EXERCISE ▸ In the entries below, find the line with "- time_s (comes" and print exactly every line from there up to and including the line with "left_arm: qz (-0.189", with no other lines.

(MATERIAL PROVIDED begins)

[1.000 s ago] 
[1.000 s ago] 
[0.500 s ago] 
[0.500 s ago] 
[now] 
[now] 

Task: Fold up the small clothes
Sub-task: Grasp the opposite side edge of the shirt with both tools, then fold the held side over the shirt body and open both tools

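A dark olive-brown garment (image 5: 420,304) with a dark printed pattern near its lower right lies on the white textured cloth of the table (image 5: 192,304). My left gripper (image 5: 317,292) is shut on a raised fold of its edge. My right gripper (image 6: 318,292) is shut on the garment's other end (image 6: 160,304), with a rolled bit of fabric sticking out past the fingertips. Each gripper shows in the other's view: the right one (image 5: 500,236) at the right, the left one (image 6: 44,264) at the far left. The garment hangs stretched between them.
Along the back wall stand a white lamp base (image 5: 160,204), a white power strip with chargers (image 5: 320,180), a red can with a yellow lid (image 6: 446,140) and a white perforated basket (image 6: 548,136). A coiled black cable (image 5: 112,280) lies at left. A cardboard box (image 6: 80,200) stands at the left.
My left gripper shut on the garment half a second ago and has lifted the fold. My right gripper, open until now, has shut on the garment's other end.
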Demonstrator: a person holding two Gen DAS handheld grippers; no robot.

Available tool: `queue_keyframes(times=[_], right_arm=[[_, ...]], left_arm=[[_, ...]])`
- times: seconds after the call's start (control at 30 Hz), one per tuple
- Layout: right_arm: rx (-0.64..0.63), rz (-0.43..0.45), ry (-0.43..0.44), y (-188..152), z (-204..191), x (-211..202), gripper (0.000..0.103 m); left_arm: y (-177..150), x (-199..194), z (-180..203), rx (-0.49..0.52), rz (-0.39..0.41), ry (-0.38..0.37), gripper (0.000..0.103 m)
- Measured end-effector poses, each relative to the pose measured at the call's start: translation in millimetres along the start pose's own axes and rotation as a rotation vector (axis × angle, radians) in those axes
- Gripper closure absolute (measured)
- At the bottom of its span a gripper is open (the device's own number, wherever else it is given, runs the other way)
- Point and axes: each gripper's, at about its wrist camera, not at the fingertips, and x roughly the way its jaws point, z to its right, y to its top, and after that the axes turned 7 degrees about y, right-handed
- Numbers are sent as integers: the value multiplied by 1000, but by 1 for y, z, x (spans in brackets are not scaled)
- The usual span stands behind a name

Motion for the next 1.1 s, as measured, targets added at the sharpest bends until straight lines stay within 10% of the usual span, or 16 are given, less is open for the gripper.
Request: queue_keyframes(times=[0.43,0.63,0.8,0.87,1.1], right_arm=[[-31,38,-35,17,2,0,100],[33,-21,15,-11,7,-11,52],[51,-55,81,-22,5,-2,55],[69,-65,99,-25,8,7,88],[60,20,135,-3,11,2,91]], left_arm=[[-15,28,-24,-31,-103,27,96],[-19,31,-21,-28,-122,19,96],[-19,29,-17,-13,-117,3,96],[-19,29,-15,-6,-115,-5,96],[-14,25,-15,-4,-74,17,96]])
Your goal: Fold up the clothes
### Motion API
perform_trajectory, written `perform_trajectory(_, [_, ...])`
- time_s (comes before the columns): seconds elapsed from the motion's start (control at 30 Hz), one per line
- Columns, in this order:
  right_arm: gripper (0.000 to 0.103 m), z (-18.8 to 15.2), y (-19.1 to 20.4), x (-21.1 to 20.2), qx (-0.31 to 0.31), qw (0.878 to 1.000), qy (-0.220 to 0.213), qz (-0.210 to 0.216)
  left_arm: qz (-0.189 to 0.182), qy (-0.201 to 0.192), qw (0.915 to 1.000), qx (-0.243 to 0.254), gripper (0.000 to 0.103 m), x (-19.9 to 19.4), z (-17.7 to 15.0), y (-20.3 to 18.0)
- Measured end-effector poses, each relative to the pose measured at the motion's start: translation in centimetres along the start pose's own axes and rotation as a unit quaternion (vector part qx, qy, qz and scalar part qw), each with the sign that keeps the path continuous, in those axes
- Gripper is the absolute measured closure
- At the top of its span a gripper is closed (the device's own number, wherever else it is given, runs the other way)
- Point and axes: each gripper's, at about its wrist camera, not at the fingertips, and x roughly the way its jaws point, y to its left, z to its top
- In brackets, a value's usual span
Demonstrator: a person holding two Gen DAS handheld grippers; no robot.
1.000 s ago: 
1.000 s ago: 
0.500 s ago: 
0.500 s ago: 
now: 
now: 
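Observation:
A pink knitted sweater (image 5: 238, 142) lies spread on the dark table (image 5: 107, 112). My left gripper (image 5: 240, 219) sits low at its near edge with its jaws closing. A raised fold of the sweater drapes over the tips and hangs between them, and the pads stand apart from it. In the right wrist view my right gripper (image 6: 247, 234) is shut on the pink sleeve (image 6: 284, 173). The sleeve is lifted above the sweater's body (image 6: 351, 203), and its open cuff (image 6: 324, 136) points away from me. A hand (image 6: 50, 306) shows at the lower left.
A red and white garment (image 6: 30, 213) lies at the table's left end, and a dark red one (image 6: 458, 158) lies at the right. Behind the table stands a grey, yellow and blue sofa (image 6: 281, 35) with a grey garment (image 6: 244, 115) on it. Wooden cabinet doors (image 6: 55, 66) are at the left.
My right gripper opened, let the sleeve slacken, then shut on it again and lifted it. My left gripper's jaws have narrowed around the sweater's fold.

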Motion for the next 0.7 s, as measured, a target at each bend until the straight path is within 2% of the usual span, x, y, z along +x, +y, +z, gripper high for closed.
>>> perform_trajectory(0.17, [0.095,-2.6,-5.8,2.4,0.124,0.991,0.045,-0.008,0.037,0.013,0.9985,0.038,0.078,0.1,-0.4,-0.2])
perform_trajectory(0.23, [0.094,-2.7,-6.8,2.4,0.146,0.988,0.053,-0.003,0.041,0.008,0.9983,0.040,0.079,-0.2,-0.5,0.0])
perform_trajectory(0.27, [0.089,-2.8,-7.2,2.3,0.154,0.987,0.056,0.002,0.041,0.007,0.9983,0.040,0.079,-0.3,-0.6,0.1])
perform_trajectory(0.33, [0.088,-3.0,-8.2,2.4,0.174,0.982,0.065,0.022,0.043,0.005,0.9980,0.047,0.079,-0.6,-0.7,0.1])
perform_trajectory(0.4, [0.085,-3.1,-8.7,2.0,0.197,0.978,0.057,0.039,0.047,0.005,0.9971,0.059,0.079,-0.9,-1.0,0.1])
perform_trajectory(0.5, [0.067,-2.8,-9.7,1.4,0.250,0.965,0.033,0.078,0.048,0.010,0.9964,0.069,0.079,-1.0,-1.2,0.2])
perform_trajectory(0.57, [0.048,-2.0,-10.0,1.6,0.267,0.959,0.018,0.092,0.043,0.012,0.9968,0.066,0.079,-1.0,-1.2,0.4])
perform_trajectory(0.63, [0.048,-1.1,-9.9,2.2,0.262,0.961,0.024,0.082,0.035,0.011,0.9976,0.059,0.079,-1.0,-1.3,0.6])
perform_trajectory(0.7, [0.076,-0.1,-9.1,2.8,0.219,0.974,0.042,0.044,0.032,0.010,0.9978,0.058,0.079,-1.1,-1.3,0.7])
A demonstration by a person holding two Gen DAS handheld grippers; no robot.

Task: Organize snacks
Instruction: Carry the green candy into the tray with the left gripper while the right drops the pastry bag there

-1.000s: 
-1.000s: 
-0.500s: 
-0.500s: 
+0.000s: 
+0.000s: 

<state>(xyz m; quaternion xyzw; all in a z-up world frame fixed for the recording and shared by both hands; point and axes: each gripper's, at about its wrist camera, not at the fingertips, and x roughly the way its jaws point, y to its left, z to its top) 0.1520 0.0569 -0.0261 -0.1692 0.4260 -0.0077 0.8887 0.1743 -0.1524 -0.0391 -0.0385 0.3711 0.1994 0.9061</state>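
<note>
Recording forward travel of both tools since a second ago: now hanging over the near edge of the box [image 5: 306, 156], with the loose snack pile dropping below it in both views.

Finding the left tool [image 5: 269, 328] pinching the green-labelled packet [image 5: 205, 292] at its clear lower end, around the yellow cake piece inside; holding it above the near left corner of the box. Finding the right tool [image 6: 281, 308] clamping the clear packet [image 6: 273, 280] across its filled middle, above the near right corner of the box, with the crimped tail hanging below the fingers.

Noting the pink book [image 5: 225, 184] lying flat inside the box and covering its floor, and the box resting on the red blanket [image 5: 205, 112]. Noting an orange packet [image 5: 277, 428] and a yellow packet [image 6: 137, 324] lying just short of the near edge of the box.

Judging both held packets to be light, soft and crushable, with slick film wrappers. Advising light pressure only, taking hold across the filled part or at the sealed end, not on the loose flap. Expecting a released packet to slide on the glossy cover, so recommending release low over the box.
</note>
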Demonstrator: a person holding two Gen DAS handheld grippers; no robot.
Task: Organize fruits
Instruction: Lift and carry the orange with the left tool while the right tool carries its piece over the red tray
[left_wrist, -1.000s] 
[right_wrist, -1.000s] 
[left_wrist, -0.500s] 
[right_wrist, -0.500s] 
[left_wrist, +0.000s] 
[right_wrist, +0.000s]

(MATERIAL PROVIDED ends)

RESPONSE TO THIS TASK ▸
- time_s (comes before the columns): seconds elapsed from the motion's start (control at 30 Hz), one per line
- Columns, in this order:
  right_arm: gripper (0.000 to 0.103 m), z (-18.8 to 15.2), y (-19.1 to 20.4), x (-21.1 to 20.2), qx (-0.31 to 0.31), qw (0.878 to 1.000), qy (-0.220 to 0.213), qz (-0.210 to 0.216)
  left_arm: qz (-0.189 to 0.182), qy (-0.201 to 0.192), qw (0.915 to 1.000), qx (-0.243 to 0.254), gripper (0.000 to 0.103 m), x (-19.9 to 19.4), z (-17.7 to 15.0), y (-20.3 to 18.0)

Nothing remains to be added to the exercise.